In Coleridge's Biographia Literaria, about fancy and imagination he writes "the difference between the two is the same as the difference between a mechanical mixture and a chemical...
In Coleridge's Biographia Literaria, about fancy and imagination he writes "the difference between the two is the same as the difference between a mechanical mixture and a chemical compound."
Coleridge, in this famous work of criticism, argues that fancy and imagination are actually two separate entities, rather than being either synonymous or words used to describe differing intensities of the same object. The above quote therefore supports this view by arguing that the two terms are, in their very essence, essentially different one from the other and cannot be compared. Note how Coleridge elaborates on this difference between fancy and imagination:
Repeated meditations led me first to suspect... that fancy and imagination were two distinct and widely different faculties, instead of being, according to the general belief, either two names with one meaning, or at furthest the lower and higher degree of one and the same power.

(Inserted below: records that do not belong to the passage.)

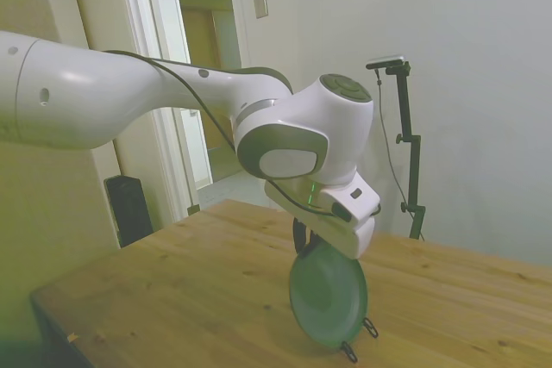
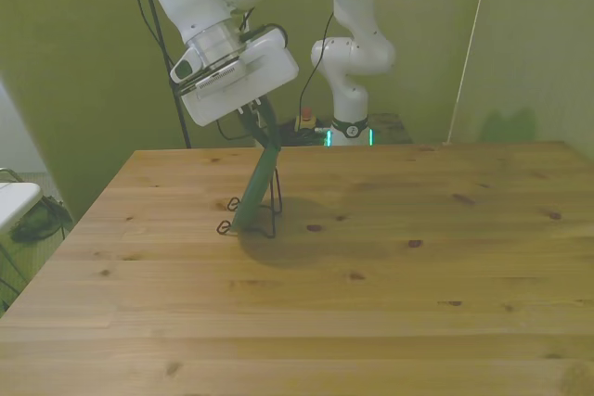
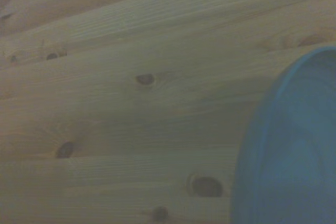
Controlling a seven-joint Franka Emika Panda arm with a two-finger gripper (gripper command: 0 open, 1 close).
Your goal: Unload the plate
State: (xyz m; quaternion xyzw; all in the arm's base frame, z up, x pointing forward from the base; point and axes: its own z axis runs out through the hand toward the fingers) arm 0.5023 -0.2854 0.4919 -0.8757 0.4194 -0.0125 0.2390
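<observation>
Plate (image 1: 328,295) standing on edge in wire stand (image 1: 360,339), tilted, leaning toward the front view's left at its base. Seen edge-on in the front view as a slanted green strip (image 2: 260,183); broad face visible in the side view. Lower rim seated in the stand, near the table (image 1: 172,290) surface. Stand feet resting on the wood just below the plate's bottom edge.

Gripper (image 1: 304,243) positioned at the plate's upper rim, directly above the stand. Dark fingers reaching down from the white gripper head to the top of the rim (image 2: 258,127). Finger state: cannot tell. Contact point hidden behind the gripper head in the side view and too small and dark to resolve in the front view. Grasp on the rim likely, judging by position, but not confirmed.

Wrist view: blurred curved rim of the plate (image 3: 294,145) against wood planks with dark knots; nothing further resolved.

Task progress, as judged: early to middle. Approach to the plate complete. Plate not yet unloaded, its bottom edge apparently within the stand. Remaining: secure hold on the upper rim, lift clear of the stand wires, lay down on the table beside the stand, release.
</observation>
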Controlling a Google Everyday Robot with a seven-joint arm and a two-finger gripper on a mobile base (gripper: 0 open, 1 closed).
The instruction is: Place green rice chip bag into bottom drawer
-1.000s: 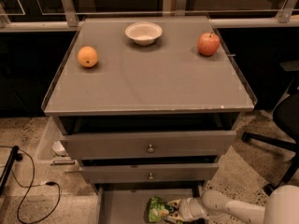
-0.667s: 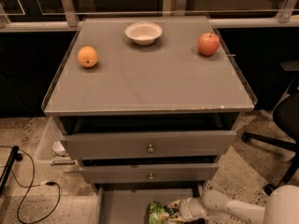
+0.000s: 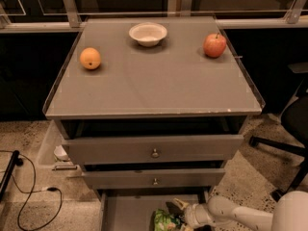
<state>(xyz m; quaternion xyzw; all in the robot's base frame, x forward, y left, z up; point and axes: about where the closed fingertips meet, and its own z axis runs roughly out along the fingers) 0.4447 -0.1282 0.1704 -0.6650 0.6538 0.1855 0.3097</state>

To Coleridge, therefore, one of his central arguments in this work of criticism is that the two terms "fancy" and "imagination" are separate entitites and that they are not synonymous in any way. He goes on to develop his own definition of both of these terms later on in this text, but the quote given above seeks to provide a practical analogy of how these two terms are different in their very nature and therefore cannot be confused one for the other.